HH is a common genetic disease in European populations that causes an inappropriately high absorption of iron, leading to the progressive accumulation of iron in the liver. The two missense mutations C282Y of the HFE gene explain most of the cases of HH, a condition characterized by hepatic iron overload. Liver iron accumulation leads to reactive oxygen species formation in the liver, thus causing oxidative stress. It has been shown that the wild-type HFE protein forms a stable complex with the transferrin (TF) receptor (TFR), thereby reducing its affinity for TF [32
], whereas the HFE 282Tyr mutation almost completely prevents the formation of a complex between the mutant HFE protein and the TFR, allowing a high-affinity TF binding to the TFR. This binding results in an increased cellular uptake of iron. A second missense mutation in the HFE gene, H63D, is found in about 4% of patients with HH, but its role in iron overload is still debated [6
It has been reported that HCC occurred more in HH patients than in normal populations in some cohort studies [4
]. However, there are also opposite reports that HH had low penetrance and did not increase the risk of HCC [20
From the late 1990s, many researchers have explored the relationship between these two mutations and HCC susceptibility by using case-control or cohort studies [7
]. In 2007, Christina Ellervik and her colleagues [37
] performed a meta-analysis to examine associations between C282Y and H63D mutations with HCC. The meta-analysis included nine studies and reported that C282Y homozygotes YY versus CC obtained an odds ratio of 11 to HCC occurrence. However, the sample sizes of many studies included in that meta-analysis were too small, leading to low statistical power. From then on, several articles about HFE mutations and HCC have been published. We selected nine eligible studies including 1102 cases and 3766 controls to conduct an updated meta-analysis.
Because HH is more frequent in northern European populations, the studies on HFE gene mutations and HCC are mainly come from European ethnicities. In this meta-analysis, eight studies were come from Europe and one from Africa. So, the analysis results may be mainly applicable to European populations and it warrants to be studied in other ethnicities. In this meta-analysis, the frequency of C282Y YY homozygotes was 0.42% (16/3766), and the frequency of CY heterozygotes was 9.32% (351/3766) in all control subjects. The genotype distribution was consistent with the dbSNP data. H63D genotype distribution was 2.66% (60/2258) and 23.78% (537/2258) for DD homozygotes and HD heterozygotes in controls, respectively.

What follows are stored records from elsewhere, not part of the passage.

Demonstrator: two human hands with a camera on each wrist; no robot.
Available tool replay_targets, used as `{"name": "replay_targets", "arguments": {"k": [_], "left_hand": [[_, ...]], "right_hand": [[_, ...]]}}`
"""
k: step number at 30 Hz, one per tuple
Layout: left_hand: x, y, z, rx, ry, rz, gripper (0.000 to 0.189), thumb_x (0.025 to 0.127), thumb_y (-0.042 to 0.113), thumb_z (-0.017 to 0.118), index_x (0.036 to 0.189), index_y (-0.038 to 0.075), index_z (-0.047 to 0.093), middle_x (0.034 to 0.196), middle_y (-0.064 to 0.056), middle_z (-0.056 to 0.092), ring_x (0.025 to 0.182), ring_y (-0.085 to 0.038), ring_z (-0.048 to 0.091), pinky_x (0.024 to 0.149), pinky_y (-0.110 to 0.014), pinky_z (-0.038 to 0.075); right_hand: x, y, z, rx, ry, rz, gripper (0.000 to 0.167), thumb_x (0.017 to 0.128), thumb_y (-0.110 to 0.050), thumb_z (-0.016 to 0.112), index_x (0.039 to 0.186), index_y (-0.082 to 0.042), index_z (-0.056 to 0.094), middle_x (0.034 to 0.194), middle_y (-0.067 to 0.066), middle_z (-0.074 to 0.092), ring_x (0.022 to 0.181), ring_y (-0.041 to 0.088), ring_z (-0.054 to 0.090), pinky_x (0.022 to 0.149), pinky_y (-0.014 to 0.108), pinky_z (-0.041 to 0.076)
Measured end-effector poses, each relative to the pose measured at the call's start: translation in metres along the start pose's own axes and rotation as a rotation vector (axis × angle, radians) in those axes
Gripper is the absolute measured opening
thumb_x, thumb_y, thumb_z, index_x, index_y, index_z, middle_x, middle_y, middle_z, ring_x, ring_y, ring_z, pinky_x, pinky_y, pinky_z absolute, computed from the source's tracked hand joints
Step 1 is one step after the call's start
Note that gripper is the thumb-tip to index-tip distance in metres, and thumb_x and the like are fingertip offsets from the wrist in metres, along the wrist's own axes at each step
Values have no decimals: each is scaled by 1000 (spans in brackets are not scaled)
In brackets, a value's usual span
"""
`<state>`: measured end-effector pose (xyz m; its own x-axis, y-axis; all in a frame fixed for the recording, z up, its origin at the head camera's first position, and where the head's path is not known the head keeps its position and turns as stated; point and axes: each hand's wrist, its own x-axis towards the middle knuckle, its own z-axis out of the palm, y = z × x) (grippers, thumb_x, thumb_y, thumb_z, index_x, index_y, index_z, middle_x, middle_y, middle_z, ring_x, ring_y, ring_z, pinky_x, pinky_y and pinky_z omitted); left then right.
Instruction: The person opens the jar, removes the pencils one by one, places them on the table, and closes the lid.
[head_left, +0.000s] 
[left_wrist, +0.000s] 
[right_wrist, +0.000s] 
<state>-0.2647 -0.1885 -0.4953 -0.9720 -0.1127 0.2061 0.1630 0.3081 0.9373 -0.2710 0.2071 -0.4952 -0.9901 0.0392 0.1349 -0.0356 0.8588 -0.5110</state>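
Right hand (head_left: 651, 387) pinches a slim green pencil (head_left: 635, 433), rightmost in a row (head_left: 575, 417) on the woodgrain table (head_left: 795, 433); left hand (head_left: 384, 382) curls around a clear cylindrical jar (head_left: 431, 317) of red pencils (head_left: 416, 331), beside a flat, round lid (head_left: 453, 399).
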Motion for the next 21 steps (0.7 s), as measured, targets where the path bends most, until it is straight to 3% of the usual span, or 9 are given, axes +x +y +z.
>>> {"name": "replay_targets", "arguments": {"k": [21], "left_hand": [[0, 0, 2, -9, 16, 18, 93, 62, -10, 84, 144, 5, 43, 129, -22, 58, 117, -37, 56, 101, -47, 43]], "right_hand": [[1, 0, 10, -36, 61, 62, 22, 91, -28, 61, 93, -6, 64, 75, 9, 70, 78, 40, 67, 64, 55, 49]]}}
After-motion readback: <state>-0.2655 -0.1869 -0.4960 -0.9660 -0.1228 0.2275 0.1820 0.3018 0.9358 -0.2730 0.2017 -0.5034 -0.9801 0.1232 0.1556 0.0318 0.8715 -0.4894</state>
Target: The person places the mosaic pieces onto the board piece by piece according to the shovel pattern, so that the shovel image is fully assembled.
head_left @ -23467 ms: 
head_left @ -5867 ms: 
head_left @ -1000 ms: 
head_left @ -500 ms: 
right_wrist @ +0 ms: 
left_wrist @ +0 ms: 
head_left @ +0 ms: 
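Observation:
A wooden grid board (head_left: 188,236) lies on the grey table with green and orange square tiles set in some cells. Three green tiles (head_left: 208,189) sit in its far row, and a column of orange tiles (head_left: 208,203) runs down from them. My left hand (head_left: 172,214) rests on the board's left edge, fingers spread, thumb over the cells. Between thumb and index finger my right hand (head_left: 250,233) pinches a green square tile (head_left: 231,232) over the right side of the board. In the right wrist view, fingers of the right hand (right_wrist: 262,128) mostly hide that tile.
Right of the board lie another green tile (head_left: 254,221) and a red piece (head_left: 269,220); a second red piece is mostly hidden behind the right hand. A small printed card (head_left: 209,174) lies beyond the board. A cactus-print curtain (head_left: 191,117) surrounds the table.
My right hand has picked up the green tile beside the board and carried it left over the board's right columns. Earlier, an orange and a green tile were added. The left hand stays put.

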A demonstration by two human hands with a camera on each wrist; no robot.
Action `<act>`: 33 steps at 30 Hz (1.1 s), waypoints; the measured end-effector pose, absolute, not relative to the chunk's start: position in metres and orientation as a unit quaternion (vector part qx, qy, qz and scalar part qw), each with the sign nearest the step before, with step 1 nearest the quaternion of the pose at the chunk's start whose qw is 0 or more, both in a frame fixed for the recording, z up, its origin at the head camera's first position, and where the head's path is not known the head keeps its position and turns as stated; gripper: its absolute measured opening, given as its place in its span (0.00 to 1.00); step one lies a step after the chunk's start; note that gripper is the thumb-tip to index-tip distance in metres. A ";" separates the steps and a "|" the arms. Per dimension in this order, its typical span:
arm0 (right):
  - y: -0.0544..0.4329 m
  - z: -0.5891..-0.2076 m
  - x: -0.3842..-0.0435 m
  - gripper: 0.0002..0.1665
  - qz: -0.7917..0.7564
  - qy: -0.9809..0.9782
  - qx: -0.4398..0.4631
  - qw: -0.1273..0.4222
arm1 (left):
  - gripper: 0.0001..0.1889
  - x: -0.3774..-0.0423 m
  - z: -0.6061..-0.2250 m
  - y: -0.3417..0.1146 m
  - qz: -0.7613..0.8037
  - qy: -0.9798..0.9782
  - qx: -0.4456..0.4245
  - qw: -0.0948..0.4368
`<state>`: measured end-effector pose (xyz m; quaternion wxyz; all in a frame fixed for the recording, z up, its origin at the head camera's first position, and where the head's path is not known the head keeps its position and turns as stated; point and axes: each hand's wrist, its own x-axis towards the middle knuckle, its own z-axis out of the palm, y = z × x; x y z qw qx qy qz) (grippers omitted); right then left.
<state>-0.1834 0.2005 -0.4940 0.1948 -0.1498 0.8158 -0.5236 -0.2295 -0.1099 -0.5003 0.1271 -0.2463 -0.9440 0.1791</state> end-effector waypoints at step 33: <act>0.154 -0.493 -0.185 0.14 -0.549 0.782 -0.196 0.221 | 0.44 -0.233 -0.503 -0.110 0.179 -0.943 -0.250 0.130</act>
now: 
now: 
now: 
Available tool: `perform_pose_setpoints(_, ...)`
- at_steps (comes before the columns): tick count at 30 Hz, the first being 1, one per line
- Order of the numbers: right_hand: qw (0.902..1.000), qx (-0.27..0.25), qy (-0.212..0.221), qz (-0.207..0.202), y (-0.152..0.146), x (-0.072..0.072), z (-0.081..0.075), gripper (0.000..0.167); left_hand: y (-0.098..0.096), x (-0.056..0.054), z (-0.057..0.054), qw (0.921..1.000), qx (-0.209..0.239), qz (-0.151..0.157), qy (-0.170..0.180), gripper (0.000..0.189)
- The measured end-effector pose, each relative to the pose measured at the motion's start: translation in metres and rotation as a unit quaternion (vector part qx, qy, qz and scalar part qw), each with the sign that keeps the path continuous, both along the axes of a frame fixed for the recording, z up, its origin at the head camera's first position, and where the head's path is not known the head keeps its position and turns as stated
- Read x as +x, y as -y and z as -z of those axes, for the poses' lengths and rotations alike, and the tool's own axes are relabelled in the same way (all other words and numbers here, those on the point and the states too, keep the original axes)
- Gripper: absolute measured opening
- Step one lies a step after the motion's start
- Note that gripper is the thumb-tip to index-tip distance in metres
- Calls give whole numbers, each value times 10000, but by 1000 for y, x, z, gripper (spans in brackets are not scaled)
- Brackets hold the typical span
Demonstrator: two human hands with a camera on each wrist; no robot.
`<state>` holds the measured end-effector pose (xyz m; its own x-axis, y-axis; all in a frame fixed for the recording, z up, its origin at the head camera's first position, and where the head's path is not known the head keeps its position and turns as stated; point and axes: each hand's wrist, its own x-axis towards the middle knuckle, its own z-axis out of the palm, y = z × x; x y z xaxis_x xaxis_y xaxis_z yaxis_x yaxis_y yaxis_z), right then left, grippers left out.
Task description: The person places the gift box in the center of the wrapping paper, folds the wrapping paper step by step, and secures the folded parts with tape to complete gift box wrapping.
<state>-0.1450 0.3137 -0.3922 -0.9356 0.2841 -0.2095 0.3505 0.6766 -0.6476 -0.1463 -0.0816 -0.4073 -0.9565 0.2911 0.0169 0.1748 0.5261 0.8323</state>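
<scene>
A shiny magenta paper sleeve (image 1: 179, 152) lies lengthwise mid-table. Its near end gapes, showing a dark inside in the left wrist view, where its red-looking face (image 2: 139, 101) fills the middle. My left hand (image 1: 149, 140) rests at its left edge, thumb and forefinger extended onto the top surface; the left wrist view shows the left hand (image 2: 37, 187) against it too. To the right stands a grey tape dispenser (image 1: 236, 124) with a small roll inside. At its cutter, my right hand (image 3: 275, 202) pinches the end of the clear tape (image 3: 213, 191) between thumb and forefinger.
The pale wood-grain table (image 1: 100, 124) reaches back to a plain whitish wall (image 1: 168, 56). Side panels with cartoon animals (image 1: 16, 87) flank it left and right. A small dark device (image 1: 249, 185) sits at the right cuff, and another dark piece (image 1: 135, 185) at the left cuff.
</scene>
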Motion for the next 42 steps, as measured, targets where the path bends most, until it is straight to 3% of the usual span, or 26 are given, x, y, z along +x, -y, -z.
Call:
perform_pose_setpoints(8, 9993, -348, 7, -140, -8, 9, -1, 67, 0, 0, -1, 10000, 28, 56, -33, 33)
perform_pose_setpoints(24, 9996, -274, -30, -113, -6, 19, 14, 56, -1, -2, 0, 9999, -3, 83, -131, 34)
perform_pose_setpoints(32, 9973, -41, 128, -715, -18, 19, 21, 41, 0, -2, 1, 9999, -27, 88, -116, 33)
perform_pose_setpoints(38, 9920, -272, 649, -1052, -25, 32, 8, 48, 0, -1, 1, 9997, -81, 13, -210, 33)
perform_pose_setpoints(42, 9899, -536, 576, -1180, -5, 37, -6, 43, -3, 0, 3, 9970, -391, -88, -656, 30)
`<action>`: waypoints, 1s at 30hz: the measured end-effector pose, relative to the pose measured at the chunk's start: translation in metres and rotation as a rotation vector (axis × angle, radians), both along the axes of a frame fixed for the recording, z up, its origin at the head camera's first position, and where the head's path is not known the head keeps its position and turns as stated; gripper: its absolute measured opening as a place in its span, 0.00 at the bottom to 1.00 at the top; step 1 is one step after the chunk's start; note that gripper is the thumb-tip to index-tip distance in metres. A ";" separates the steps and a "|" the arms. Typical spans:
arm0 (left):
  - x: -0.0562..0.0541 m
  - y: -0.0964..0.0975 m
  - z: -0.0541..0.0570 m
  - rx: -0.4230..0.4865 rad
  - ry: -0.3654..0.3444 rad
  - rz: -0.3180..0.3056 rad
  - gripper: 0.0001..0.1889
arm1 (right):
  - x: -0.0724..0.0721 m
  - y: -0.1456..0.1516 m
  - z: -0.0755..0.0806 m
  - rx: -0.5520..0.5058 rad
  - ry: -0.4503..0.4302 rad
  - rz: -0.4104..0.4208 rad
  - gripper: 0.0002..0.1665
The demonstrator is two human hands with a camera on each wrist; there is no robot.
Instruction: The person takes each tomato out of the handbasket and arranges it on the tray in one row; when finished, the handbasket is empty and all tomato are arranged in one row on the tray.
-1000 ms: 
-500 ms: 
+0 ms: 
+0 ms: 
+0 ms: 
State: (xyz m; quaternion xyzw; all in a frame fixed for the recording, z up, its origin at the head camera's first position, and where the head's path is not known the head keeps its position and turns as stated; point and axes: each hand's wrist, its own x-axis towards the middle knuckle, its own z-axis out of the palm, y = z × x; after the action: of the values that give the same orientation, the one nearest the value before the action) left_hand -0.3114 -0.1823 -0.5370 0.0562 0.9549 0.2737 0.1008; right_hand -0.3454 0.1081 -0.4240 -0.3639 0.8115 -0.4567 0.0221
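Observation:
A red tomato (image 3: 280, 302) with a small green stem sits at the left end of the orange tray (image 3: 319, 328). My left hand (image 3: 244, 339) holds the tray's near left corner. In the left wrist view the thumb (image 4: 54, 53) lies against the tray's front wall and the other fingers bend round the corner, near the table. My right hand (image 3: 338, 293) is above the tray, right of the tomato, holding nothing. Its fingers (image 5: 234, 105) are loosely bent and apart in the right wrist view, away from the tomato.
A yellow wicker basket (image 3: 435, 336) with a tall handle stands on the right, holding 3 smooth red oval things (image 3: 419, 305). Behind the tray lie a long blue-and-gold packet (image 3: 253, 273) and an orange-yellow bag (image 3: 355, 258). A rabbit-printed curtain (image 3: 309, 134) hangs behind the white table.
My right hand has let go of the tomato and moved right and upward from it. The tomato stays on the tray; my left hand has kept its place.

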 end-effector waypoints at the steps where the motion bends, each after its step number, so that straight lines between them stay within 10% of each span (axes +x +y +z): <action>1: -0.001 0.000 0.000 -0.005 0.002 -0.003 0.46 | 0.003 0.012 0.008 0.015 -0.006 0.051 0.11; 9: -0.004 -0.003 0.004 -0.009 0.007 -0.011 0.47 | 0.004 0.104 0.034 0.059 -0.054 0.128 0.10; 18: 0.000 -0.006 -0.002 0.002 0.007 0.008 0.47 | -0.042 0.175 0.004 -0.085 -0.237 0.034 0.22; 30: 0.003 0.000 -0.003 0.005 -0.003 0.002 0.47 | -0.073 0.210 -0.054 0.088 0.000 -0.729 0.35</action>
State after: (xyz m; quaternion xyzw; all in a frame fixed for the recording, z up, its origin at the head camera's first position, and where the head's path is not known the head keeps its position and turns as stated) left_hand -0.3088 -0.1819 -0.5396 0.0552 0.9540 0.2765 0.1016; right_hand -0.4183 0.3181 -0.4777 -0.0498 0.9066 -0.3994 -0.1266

As to C282Y, the ORs of allele contrast (Y vs. C) in the six studies [8
] were larger than 1.0. Among the six studies, four studies [8
] reported a significant association between HCC and the C282Y polymorphism (ORs > 1.0, 95%CIs did not include 1.0). Because the frequency of the homozygous mutation of C282Y is very low, and a large proportion of C282Y homozygotes had been diagnosed with HH and received treatment, such as venesection before developing LC or HCC, the conclusion that YY homozygotes increased HCC risk may have little clinical value. Thus, we only explored the dominant model and allele contrast in this meta-analysis. This meta-analysis proved that C282Y mutation was associated with HCC in European populations, especially in alcoholic LC patients but not in viral LC patients. This result is consistent with the results of three previous studies [8
], and it may implicate that the hepatocarcinogenesis of alcoholic LC and viral LC is different and warrants further study. Some studies explored the role of gender in the influence of the relationship between HFE gene and HCC [10
] and found that C282Y homozygotes YY mutation increased the risk of HCC in male patients. One English study [10
] reported that male C282Y homozygotes were more likely to be diagnosed with HCC (OR = 14, 95%CI: 5-37), and the penetrance of the C282Y homozygous genotype, with respect to HCC, was between 1.31% and 2.1% for males and zero for females. Another study [36
] reported that C282Y homozygote males had a relative risk (RR) of about 23 for HCC occurrence, and the penetrance, with respect to HCC, was 5.56%. As there were few studies that provided concrete gender subgroup genotype values, we could not make a pooled analysis.
From the pooled genotype data, we could assess the statistical power under various subgroup analyses using PS software [27
]. We noted that the power was satisfactory except when comparisons were performed between HCC cases and viral LC patients (power = 0.09). This indicated that the null association of C282Y and HCC when compared in HCC cases and viral LC cases should be taken with caution and that it warranted further study in a larger scale. FPRP is a valuable criterion to assess whether or not a positive discovery came about by chance. We used FPRP to assess the positive association attained by this meta-analysis. The association between C282Y (Y vs. C) and HCC attained by subgroup analysis of four studies using alcoholic LC patients as controls was proved to be reliable (FPRP = 0.03).
Population-attributable risk (PAR) is a valuable parameter to assess the influence of risk factors on disease occurrence. The PAR of the variant allele Y of C282Y among alcoholic LC patients was 5.12% (95%CI: 2.57%-7.67%). This result suggested that the role of C282Y polymorphism on HCC occurrence was modest.